### TASK TO CARRY OUT
Transcribe only the lines of the listing below from the one holding "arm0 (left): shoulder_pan" through the one holding "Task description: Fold", inclusive, without any change.
○ ○ ○ ○
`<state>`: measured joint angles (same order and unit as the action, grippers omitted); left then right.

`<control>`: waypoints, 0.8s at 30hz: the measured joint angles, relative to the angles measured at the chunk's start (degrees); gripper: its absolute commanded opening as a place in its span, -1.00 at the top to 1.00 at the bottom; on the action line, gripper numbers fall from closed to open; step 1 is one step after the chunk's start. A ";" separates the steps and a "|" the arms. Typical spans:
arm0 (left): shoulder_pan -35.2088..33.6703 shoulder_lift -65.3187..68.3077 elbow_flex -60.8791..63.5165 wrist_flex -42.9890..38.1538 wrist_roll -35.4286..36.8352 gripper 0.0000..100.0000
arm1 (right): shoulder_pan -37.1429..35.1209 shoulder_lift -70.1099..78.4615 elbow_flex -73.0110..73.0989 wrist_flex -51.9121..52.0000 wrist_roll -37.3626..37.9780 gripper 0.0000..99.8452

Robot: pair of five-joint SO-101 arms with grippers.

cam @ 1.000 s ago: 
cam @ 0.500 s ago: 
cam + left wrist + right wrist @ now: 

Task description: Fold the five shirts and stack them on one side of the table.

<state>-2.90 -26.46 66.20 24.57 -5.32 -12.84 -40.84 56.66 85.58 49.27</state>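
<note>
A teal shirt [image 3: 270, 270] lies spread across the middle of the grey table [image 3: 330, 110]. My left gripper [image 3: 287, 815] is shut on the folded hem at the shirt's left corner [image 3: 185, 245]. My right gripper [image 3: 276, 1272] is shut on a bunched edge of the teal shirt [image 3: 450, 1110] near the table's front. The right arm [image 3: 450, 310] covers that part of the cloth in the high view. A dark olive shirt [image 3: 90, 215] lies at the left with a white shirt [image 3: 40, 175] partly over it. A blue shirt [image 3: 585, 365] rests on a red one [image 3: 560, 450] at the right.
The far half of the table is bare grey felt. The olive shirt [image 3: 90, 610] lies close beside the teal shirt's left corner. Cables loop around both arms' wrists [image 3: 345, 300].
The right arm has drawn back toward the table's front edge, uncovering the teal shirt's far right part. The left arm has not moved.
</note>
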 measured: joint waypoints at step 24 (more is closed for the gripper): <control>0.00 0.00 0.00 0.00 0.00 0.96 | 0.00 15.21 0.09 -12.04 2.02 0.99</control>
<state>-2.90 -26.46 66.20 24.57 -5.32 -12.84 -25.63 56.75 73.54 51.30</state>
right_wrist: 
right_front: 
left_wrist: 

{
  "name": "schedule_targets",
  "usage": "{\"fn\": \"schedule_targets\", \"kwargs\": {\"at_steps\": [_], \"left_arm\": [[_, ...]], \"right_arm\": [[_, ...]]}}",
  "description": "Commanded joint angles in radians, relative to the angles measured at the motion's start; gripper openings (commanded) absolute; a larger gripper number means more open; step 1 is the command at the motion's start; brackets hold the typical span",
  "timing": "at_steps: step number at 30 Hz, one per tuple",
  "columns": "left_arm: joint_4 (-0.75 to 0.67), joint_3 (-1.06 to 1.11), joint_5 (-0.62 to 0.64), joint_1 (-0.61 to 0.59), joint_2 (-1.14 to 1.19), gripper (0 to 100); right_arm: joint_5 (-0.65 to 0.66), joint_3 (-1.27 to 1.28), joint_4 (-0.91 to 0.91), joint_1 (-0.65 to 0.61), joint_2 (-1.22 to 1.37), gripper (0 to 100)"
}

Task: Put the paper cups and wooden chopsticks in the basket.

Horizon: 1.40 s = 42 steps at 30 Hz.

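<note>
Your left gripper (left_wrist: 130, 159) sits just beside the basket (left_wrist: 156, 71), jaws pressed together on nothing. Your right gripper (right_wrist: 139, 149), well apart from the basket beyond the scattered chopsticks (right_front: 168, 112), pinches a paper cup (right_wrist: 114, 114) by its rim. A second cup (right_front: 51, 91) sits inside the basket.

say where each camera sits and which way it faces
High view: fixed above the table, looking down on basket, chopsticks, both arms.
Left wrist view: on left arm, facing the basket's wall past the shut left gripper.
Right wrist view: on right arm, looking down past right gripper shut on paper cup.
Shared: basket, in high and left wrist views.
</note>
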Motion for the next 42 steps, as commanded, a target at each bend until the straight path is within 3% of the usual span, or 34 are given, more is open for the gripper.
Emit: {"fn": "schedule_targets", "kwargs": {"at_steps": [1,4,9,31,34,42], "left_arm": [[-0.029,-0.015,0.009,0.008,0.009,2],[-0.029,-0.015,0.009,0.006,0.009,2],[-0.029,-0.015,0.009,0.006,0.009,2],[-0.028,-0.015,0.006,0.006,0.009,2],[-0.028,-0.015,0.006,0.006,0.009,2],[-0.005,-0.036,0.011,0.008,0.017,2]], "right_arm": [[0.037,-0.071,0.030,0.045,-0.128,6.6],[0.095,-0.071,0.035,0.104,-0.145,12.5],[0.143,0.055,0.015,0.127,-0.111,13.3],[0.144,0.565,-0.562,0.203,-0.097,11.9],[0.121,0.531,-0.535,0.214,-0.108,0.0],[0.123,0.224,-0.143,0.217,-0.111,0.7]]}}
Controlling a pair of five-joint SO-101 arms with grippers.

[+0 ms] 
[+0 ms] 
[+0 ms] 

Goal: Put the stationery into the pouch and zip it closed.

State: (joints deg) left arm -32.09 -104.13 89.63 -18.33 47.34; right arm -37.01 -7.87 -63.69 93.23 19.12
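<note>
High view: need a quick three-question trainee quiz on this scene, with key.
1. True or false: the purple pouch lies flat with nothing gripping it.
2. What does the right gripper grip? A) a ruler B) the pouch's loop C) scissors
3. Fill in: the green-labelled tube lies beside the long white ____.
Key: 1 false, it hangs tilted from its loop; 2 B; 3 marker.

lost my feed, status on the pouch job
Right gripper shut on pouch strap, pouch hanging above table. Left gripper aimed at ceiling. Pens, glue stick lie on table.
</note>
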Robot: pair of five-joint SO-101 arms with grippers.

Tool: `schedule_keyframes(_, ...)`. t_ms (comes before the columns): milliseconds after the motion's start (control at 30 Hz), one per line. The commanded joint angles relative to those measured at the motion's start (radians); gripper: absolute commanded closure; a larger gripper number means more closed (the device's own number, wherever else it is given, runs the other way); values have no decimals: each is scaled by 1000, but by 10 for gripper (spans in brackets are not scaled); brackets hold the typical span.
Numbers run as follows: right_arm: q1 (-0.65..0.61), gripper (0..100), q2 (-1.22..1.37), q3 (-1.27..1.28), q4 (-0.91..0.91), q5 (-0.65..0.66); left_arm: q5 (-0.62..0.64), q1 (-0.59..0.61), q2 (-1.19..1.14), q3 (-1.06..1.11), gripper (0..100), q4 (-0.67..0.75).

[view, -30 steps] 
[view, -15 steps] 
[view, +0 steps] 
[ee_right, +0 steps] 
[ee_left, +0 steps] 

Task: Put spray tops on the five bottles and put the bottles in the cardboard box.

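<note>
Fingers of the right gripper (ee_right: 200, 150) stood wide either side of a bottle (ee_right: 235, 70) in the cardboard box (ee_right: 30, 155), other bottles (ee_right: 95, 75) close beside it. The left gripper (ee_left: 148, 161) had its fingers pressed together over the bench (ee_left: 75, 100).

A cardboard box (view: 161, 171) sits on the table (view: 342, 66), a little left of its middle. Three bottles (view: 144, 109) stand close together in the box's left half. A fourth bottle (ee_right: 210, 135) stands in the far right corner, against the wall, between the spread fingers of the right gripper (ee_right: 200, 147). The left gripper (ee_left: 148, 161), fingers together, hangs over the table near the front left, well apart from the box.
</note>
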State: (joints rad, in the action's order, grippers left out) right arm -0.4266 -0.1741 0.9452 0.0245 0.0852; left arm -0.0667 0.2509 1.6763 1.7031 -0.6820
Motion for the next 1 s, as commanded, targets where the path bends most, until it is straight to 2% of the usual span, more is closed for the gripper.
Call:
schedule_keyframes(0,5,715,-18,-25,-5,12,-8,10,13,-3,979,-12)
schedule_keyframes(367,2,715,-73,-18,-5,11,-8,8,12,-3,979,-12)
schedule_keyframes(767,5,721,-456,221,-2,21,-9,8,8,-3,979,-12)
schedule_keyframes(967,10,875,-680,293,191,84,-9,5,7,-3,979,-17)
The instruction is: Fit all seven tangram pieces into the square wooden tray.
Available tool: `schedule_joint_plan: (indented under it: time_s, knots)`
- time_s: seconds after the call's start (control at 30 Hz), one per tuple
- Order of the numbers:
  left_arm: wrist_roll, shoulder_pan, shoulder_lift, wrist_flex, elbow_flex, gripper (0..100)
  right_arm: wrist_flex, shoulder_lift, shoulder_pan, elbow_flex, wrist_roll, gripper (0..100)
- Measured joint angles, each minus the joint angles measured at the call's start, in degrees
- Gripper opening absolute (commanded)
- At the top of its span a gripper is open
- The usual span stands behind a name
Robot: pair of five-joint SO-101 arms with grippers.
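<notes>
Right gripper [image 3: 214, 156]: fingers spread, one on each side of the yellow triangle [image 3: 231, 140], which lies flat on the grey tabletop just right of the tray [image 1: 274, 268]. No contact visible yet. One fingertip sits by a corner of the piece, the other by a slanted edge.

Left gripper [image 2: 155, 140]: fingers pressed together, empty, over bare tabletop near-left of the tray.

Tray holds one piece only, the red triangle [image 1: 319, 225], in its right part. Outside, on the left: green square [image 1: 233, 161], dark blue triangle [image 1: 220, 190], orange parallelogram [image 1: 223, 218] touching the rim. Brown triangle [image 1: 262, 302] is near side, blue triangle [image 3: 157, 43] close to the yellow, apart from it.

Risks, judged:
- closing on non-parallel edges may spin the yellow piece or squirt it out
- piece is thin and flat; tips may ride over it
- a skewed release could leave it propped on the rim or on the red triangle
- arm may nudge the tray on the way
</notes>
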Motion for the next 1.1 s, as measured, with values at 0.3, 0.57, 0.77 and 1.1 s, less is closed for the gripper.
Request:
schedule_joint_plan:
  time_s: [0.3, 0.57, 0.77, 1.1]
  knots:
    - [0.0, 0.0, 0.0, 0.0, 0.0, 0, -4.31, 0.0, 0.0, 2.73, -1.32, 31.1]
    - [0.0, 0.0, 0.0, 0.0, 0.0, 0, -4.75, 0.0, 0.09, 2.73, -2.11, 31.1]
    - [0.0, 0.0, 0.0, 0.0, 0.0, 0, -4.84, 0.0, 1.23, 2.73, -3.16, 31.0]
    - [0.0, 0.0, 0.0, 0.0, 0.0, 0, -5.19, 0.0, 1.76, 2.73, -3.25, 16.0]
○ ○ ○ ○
### ANSWER BOX
arm0 (left): shoulder_pan -35.2088..33.6703 shoulder_lift -65.3187..68.3077 elbow_flex -60.8791..63.5165 wrist_flex -42.9890..38.1538 wrist_roll -35.4286..36.8352 gripper 0.0000..100.0000
arm1 (right): shoulder_pan -37.1429..35.1209 shoulder_lift -70.1099..78.4615 elbow_flex -73.0110..73.0989 wrist_flex -51.9121..52.0000 wrist_roll -37.3626..37.9780 gripper 0.0000..99.8452

Robot: pair of five-joint SO-101 arms with grippers.

cam @ 1.000 s ago: 
cam @ 0.500 s ago: 
cam + left wrist + right wrist @ now: 

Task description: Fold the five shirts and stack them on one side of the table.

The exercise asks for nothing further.